### EXERCISE AIM
From the records that follow, copy every line that contains the word "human".

### WORKING DATA
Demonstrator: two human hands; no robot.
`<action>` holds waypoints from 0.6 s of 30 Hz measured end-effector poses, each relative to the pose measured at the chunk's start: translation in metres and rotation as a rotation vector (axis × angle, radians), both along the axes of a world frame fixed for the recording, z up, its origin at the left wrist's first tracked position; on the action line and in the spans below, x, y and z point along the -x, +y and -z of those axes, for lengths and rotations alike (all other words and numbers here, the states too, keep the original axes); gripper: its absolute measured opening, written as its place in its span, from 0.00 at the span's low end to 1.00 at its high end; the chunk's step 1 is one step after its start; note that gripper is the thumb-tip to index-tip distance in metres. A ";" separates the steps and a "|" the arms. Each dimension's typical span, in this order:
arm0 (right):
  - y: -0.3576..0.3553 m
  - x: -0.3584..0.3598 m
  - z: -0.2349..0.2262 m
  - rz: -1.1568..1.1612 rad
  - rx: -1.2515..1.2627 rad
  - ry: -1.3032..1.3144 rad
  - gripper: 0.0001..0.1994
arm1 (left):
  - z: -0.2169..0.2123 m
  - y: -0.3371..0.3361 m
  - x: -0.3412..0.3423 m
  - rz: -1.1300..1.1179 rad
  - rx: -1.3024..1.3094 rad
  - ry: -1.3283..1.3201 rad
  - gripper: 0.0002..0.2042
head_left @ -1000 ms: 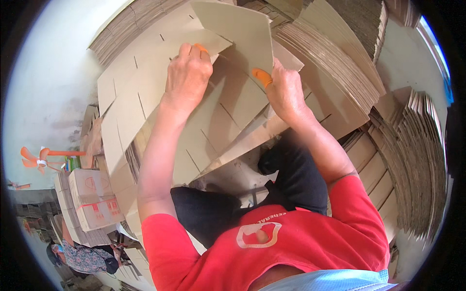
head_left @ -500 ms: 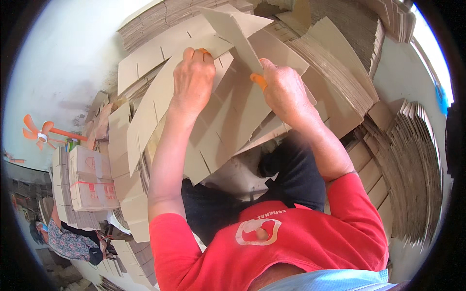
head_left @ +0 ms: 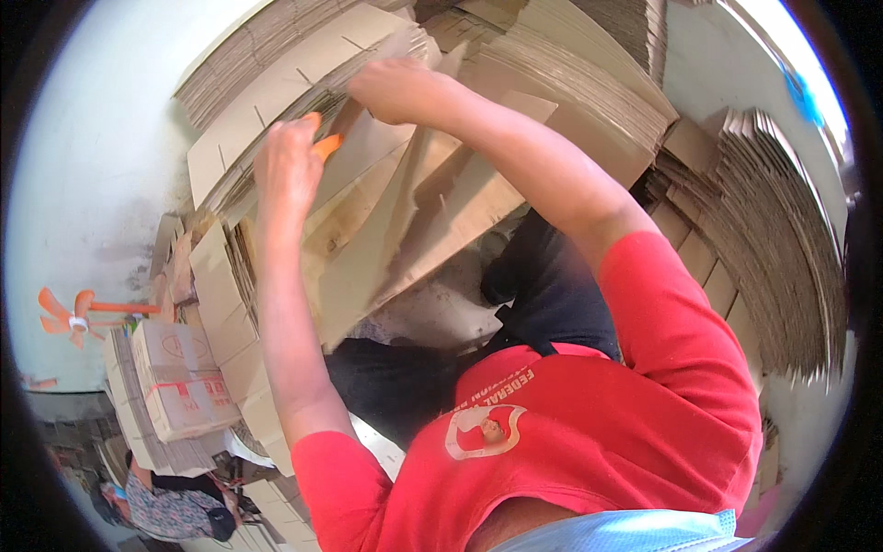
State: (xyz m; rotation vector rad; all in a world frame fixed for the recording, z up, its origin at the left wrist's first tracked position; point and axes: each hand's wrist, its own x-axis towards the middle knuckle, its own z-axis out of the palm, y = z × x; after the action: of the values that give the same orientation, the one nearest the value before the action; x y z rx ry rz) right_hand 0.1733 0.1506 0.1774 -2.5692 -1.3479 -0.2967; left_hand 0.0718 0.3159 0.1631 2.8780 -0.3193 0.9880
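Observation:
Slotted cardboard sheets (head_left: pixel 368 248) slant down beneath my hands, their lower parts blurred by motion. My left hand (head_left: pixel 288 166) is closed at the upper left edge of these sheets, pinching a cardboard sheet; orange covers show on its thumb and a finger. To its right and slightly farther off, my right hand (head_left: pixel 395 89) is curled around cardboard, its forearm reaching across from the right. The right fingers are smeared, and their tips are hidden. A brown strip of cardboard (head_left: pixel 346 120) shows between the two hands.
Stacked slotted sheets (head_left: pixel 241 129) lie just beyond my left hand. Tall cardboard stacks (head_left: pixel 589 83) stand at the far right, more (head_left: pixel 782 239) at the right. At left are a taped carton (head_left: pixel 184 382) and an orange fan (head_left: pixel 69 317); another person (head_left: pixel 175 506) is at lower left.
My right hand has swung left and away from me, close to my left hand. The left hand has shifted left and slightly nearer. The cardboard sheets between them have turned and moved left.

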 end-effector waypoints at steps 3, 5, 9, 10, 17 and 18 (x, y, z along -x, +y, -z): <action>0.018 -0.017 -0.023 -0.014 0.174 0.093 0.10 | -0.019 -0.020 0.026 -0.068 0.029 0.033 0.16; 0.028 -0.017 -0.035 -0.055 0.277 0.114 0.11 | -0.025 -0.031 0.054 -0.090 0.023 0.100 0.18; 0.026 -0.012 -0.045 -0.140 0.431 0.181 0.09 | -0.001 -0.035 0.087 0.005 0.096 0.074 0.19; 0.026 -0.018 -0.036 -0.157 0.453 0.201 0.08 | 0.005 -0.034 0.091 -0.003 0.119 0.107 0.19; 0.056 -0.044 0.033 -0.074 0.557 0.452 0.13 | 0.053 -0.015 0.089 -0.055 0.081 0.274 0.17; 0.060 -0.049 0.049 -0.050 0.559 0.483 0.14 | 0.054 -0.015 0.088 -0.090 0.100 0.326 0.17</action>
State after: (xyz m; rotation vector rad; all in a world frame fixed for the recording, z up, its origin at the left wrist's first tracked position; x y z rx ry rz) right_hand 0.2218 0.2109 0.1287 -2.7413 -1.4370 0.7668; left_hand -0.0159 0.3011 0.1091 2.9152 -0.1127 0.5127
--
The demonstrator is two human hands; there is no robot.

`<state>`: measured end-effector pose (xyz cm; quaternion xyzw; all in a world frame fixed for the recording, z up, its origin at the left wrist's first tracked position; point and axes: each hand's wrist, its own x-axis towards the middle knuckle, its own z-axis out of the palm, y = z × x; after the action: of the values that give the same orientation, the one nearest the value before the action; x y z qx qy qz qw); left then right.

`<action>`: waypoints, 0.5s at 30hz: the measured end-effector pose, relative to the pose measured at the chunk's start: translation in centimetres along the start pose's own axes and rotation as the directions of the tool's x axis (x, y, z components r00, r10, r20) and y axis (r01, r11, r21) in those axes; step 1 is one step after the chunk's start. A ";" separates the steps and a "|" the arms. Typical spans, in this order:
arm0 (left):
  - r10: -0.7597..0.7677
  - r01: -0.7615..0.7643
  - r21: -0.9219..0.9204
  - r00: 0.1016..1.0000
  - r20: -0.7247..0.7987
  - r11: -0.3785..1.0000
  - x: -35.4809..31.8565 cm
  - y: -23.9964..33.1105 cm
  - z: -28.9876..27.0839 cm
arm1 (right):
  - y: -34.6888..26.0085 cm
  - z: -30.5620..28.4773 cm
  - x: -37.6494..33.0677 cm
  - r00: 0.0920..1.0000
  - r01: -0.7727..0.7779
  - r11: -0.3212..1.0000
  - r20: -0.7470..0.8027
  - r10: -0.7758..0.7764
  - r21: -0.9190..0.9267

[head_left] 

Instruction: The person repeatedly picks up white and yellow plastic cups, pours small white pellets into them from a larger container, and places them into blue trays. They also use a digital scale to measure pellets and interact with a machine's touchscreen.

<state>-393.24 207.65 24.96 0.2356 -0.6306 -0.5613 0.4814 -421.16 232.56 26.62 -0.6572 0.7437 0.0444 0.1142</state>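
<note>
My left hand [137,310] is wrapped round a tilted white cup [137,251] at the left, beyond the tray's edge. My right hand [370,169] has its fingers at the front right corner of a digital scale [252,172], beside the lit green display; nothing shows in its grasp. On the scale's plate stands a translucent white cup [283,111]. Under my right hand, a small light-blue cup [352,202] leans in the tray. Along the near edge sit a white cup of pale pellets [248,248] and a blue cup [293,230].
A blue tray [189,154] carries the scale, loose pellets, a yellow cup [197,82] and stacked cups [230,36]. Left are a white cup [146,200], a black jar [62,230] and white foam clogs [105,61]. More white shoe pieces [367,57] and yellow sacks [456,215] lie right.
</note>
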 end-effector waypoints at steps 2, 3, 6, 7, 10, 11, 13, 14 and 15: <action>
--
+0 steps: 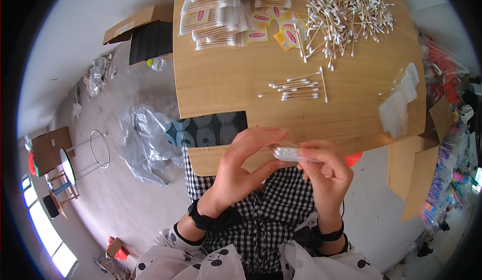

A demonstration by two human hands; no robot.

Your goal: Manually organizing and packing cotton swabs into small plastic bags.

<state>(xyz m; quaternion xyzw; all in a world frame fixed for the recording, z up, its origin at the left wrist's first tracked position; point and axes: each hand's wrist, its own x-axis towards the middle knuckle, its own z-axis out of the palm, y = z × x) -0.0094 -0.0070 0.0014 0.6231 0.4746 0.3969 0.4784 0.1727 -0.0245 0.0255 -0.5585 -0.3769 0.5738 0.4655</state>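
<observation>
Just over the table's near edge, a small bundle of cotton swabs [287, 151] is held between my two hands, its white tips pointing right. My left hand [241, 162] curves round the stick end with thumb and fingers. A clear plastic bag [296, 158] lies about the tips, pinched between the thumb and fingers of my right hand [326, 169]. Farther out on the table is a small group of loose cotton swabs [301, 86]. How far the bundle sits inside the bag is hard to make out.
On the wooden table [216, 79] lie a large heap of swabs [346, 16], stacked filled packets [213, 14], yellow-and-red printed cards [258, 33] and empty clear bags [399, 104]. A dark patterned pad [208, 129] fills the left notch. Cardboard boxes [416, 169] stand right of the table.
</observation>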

### EXERCISE ANSWER
Demonstrator: two human hands; no robot.
The demonstrator is two human hands; there is no robot.
A demonstration by two human hands; no robot.

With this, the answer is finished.